Many of the projects are just a response to some other internal problem, like "the teams aren't using a shared platform", so they build a platform for the platforms. Persistent problems get ignored because nobody wants to rock the boat. The joys of working in a large corporation...

I saw this at a decades-old retail company. New CTO brought a Silicon Valley perspectives to the company which involved hiring a load specialist engineers into newly created departments without any explicit business justification. Literally said that once they were hired they'd come up with useful projects. He also wanted to start exporting our in-house software as standalone products even when we were still running transactions through a mainframe. CEO bought it all hook, line and sinker.
> Literally said that once they were hired they'd come up with useful projects.

This is a great way to have engineers burn time on projects they think are interesting rather than projects that will actually have good ROI.

How do you balance avoiding this with wanting engineers who have ideas and agency?
Bring engineers in to solve problems you know need to get solved. As they learn the system, its debt, the business, etc., listen to their ideas. For ones that sound good, give them the resources to develop a POC. For the POCs that work, give them the resources to take it all the way.

Larger companies with substantial profits can hire engineers explicitly to come up with POCs one after another.

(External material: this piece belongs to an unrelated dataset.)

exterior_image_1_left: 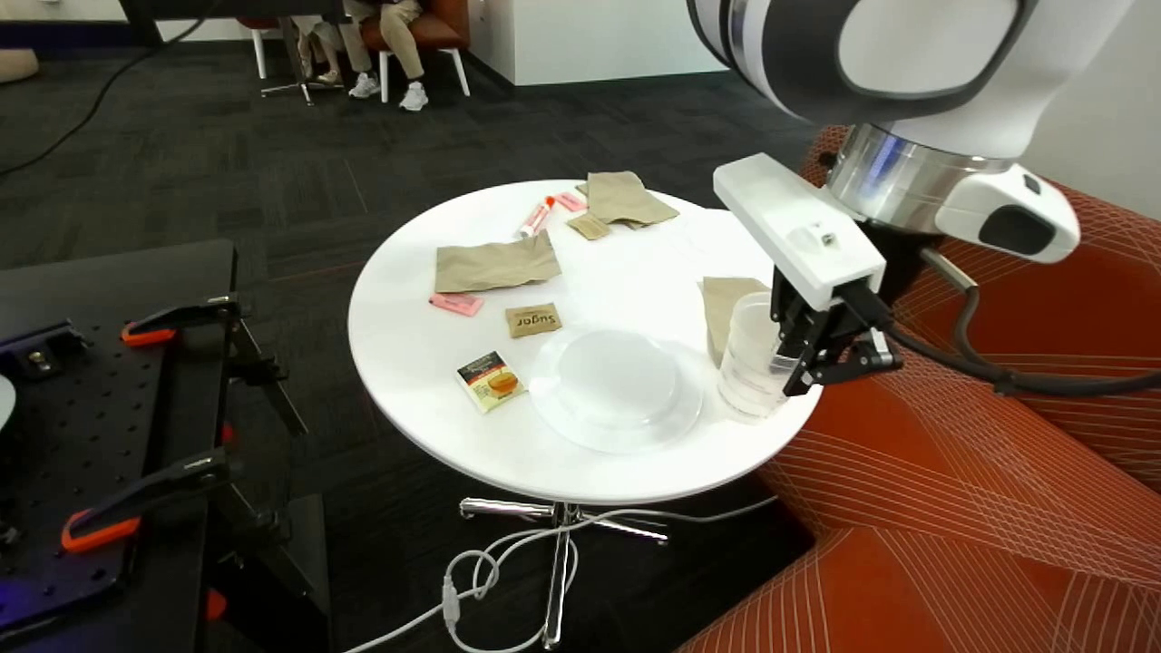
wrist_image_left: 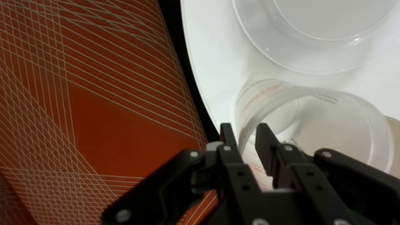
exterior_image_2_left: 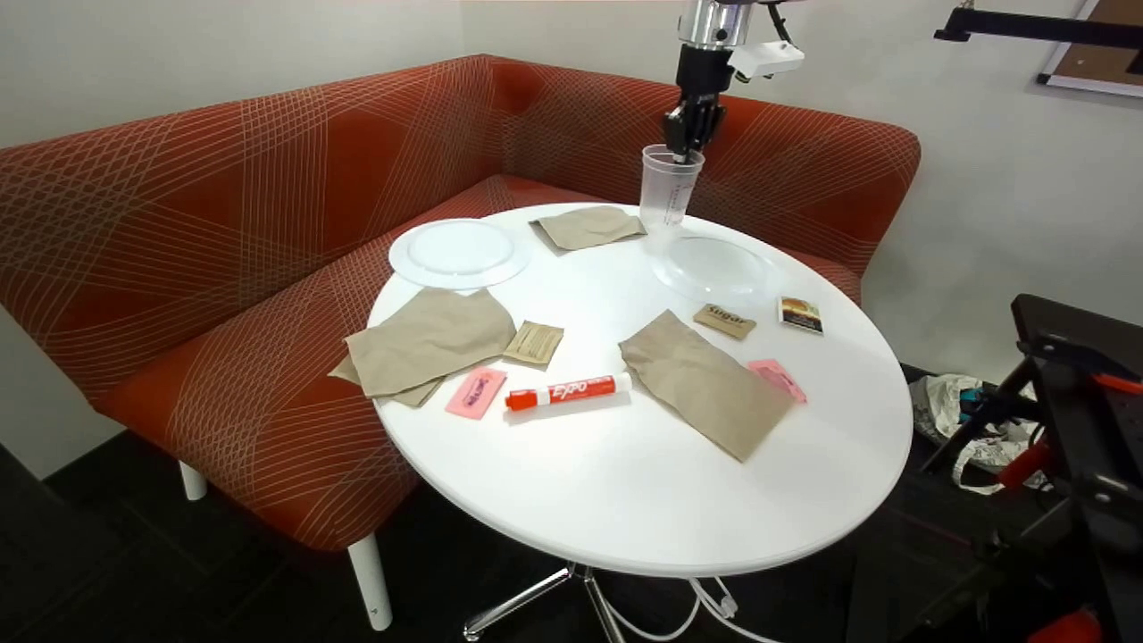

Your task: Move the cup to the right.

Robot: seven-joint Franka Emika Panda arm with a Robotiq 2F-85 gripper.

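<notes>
1. Clear plastic forms the cup, right of upper centre in an exterior view, upright or nearly so; its base seems to rest on the white table.
2. Low in the middle of the wrist view, the gripper straddles the rim: its fingers stand a narrow gap apart, the one further left outside the wall, its partner inside. Whether they press on the plastic I cannot tell.
3. Securing that wall is probably the step in hand. Squeeze gently, since thin plastic will likely flex, and test the hold before travelling.
4. Lift enough to avoid brushing the clear plate, just left of the cup in an exterior view.
5. Settle whose right is meant: in the wrist view the table's edge runs close to the cup's left. Held by one side, it may swing, so go slowly and lower it level.
</notes>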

The idea and proof of concept often come before creating a new team.
In general, initiatives tend to be top down while tasks tend to be bottom up. Politics between the "managers" and the "doers" happens at the interface of those two. What actually gets done and delivered ends up being some function of the top down, bottom up, modified by the political battle.
All of those are plausible but typically you have core teams built around product lines, teams that build shared components. maybe have infrastructure dev and devops too. maybe a database or datawarehouse team and data analytics/ stats team etc.. a cyber security team. all of these will have some team charter for where they fit into the business and there may or may not be shared resources technical and otherwise. These are typical in post market fit companies that are now “giant”. But yes, first you need the product, everything comes from there.